Он взглянул на противоположный край кровати: еще десять минут назад – он мог поклясться – там спала Муна, но теперь никого не было.
– А-а… – начал он обиженным и жалобным тоном.
Потом торопливо обшарил простыню, на которой должна была лежать его любовница, и только тогда окончательно признал, что ее нет.

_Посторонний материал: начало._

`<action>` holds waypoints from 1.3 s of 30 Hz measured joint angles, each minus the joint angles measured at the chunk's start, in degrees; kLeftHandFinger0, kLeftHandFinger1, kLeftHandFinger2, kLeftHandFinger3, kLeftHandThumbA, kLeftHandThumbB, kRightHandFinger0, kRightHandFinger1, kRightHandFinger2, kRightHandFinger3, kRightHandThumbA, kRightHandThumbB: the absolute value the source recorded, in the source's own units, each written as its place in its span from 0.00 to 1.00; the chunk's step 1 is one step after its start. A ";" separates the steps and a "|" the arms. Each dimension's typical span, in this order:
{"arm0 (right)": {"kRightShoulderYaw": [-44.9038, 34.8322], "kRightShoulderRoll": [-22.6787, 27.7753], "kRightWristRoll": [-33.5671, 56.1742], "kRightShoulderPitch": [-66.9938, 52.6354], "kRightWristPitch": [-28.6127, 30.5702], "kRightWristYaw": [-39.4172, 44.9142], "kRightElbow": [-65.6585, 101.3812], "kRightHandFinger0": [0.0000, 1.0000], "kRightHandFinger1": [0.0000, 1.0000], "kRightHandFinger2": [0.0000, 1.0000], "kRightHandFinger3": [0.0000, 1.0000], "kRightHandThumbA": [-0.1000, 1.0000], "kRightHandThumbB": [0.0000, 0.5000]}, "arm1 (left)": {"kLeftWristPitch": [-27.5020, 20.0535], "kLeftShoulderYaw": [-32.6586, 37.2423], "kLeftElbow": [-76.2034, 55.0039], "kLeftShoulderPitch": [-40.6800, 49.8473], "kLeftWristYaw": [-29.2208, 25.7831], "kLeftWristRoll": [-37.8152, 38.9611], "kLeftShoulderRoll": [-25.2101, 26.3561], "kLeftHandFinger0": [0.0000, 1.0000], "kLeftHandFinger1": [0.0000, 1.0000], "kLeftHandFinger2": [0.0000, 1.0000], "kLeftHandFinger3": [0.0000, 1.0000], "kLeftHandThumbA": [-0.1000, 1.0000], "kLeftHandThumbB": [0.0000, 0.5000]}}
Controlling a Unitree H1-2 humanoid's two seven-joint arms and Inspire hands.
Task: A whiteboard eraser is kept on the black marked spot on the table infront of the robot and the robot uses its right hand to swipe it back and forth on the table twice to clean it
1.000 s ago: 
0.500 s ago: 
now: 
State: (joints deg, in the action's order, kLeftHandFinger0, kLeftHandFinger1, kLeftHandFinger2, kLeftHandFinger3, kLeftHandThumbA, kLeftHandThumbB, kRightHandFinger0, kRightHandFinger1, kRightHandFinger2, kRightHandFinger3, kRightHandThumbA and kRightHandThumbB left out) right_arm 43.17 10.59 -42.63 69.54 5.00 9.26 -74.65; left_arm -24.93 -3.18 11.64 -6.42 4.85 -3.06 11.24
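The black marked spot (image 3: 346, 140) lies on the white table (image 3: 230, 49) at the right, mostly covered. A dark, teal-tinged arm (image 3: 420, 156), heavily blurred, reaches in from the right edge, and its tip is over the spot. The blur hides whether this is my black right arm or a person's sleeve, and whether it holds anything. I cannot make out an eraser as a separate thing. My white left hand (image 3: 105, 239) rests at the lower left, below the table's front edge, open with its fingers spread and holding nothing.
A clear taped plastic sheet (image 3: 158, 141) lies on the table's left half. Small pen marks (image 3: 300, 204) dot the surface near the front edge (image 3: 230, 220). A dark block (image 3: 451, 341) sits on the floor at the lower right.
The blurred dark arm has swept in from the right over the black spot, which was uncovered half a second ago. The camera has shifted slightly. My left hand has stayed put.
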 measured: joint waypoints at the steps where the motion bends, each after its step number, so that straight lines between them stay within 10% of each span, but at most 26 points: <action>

Да, Муны не было. Он был один в спальне с воркующими голубями, не знал, сколько времени, не знал, что ему и думать. Следующие десять минут он строил всевозможные предположения. Конечно, он мог бы немедленно встать и отправиться на поиски Муны, но, во-первых, на нем была только пижамная куртка, и хотя она была длинная, и вид у него был вполне пристойный, ему совсем не хотелось наткнуться в коридоре на верного Курта, прибывшего из Дортмунда, и, во-вторых, он не знал ни расположения комнат, ни привычек, ни распорядка дня Муны, что могло повлечь за собой какую-нибудь нежелательную встречу – нежелательную, в первую очередь для Муны. Его одежда наверняка осталась в ванной, но какая из дверей ведет в ванную? Франсуа чувствовал, как он смешон, но пенять было не на кого: он сам сделал все, чтобы приехать сюда, сам вынудил Муну принять его и оставить у себя. А что, если она привыкла к таким ночным визитам? Что, если уже уехала в театр, оставив ему в прихожей записку? А он так и пролежит все утро один в комнате, которую Муна еще не успела до конца обставить, слушая, как воркуют сумасшедшие голуби, и не зная, на что решиться?